Le bilan provisoire de l’incendie qui a ravagé la Grenfell Tower, dans l’ouest de Londres, s’élève à au moins 17 morts et 78 blessés. Une matière plastique utilisée pour la rénovation de l’immeuble aurait aggravé le sinistre.

La mobilisation exceptionnelle des sapeurs-pompiers de Londres n’a pu épargner un lourd bilan humain aux habitants de la Grenfell Tower, cette tour de logements du quartier de Kensington touchée par un incendie monstre dans la nuit de mardi à mercredi.

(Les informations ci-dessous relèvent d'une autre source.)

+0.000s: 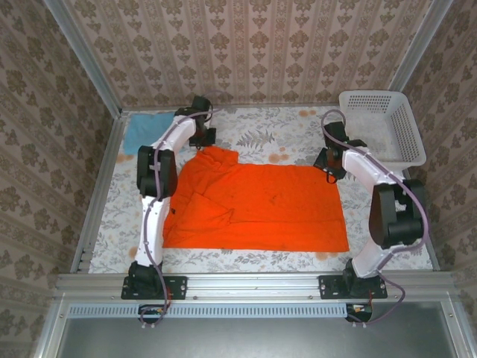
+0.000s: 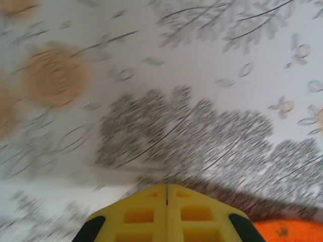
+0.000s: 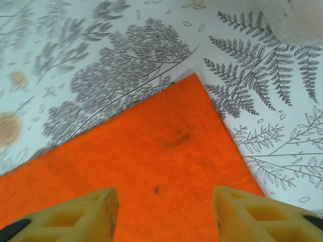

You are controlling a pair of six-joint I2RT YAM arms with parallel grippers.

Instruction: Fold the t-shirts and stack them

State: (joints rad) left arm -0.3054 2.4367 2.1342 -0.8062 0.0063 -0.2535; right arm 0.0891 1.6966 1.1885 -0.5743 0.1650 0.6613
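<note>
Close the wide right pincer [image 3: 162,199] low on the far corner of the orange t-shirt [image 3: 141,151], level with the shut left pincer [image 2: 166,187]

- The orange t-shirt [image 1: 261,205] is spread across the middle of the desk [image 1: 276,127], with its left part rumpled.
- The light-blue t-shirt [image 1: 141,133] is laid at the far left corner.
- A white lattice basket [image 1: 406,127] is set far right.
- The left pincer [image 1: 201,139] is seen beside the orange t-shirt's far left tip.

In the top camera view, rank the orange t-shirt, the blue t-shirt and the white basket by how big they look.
1. orange t-shirt
2. white basket
3. blue t-shirt, its right edge tucked behind the left arm
</note>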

Selon un dernier bilan de la police, au moins 17 personnes ont trouvé la mort et 78 autres ont été blessées. Un bilan loin d’être définitif, selon les services de secours qui peinent à progresser dans le bâtiment très instable.

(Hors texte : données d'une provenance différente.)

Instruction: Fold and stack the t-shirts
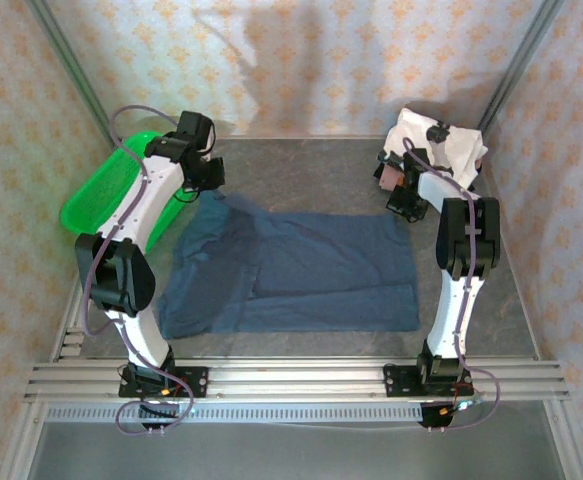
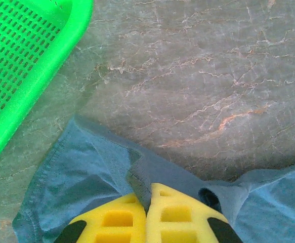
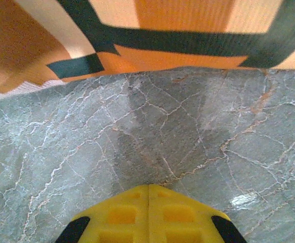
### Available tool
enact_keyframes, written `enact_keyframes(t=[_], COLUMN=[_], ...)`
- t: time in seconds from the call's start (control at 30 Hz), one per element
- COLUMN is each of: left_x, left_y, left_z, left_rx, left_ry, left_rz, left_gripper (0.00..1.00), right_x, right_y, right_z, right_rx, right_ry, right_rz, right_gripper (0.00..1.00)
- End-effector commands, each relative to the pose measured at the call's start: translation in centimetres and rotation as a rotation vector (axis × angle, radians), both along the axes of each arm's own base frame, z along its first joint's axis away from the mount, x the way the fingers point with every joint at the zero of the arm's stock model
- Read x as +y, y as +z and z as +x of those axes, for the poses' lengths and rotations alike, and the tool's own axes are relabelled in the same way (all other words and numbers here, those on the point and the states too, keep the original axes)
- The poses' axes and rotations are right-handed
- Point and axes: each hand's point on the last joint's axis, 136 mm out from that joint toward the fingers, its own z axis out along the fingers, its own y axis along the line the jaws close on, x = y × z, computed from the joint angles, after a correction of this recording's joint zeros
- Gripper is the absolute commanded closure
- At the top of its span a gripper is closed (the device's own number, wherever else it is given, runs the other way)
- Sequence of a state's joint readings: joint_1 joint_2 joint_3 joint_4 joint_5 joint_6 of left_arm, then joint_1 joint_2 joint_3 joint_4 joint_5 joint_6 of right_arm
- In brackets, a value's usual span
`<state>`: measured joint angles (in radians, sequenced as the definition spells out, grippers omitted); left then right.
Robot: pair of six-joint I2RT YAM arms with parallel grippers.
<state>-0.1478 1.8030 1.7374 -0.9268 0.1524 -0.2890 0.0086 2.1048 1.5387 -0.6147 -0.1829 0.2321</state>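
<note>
Limp and light, the blue shirt (image 1: 301, 270) lies spread on the bench (image 1: 301, 170), probably best pinched at hems or corners, as the left gripper (image 2: 146, 191) clamps its far-left edge; the right gripper (image 3: 149, 187) is clenched empty near the printed shirt (image 3: 177, 25).

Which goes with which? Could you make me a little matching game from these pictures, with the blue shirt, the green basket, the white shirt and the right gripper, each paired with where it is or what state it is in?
Things:
1. blue shirt
2. green basket
3. white shirt with black patches
4. right gripper

Descriptions:
A. bunched up in the far right corner of the table
B. shut, holding nothing
C. spread out in the middle
D. at the far left side

Pairs: 1-C, 2-D, 3-A, 4-B.
</note>
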Motion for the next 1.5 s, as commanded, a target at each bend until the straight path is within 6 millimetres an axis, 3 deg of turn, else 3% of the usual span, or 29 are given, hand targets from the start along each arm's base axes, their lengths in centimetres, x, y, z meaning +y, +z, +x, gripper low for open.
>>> enact_keyframes(t=[0.0, 0.23, 0.53, 0.57, 0.67, 0.73, 0.97, 1.33, 1.47], left_x=[0.7, 0.9, 1.0, 1.0, 0.9, 0.9, 1.2, 1.4, 1.4], left_y=[0.2, 1.1, 1.4, 1.4, 1.1, 1.1, 0.9, 0.6, 0.5], left_z=[-0.1, 0.0, 0.2, 0.1, 0.0, -0.1, -0.2, -0.2, -0.1], left_rx=[-0.01, -0.034, -0.039, -0.037, -0.028, -0.028, -0.022, -0.018, -0.016], left_ry=[0.013, 0.022, 0.02, 0.019, 0.016, 0.016, 0.018, 0.031, 0.032], left_rz=[-0.002, -0.029, -0.045, -0.047, -0.052, -0.052, -0.048, -0.05, -0.049], left_gripper=[1.0, 1.0, 1.0, 1.0, 1.0, 1.0, 1.0, 1.0, 1.0], right_x=[0.4, 0.8, 0.5, 0.4, -0.1, 0.0, -0.1, -0.9, -0.8], right_y=[0.7, 5.2, 6.0, 5.7, 4.0, 2.7, 0.1, -2.1, -2.8], right_z=[0.2, 1.7, 1.1, 1.0, -0.1, -0.7, -1.6, -2.6, -2.2], right_rx=[0.009, -0.096, -0.104, -0.092, -0.023, 0.01, 0.07, 0.135, 0.143], right_ry=[-0.007, -0.016, -0.022, -0.02, -0.003, 0.014, 0.018, 0.019, 0.018], right_rz=[-0.001, 0.03, 0.018, 0.013, -0.019, -0.017, -0.02, -0.072, -0.068], right_gripper=[1.0, 1.0, 1.0, 1.0, 0.69, 0.62, 0.62, 0.62, 0.67])
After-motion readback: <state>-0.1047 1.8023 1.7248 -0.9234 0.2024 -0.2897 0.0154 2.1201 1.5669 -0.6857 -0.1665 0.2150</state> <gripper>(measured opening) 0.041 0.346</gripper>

« Nous nous attendons malheureusement à ce que le nombre de morts augmente », a déclaré Stuart Cundy, commandant à la Metropolitan Police, qui ne s’attend pas à trouver d’autres survivants.

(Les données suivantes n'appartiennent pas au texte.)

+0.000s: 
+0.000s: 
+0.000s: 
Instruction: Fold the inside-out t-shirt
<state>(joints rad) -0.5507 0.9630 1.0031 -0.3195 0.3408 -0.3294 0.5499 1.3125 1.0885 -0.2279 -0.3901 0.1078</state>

Preuve de la violence de l’incendie, le feu n’a été complètement éteint qu’en début de nuit ce jeudi, soit plus de 24 heures après le début du brasier. Les causes de l’incendie ne sont pas encore connues mais la colère monte parmi les centaines de résidents, qui pointent depuis des années des défaillances à répétition dans la gestion de la tour Grenfell.

Une rénovation pointée du doigt

La Grenfell Tower, construite en 1974, est la propriété de la mairie locale de Kensington et Chelsea. Il est géré par la Kensington and Chelsea Tenant Management Organisation (KCTMO), l’organisme public qui administre le parc de logements sociaux pour la municipalité de ce quartier londonien.

Une opération de rénovation de près de 10 millions d’euros s’était achevée il y a tout juste un an, en mai 2016. L’entreprise Rydon, chargée des travaux, assure aujourd’hui que la rénovation « a passé tous les contrôles obligatoires en matière de normes incendie et de règles de sécurité ».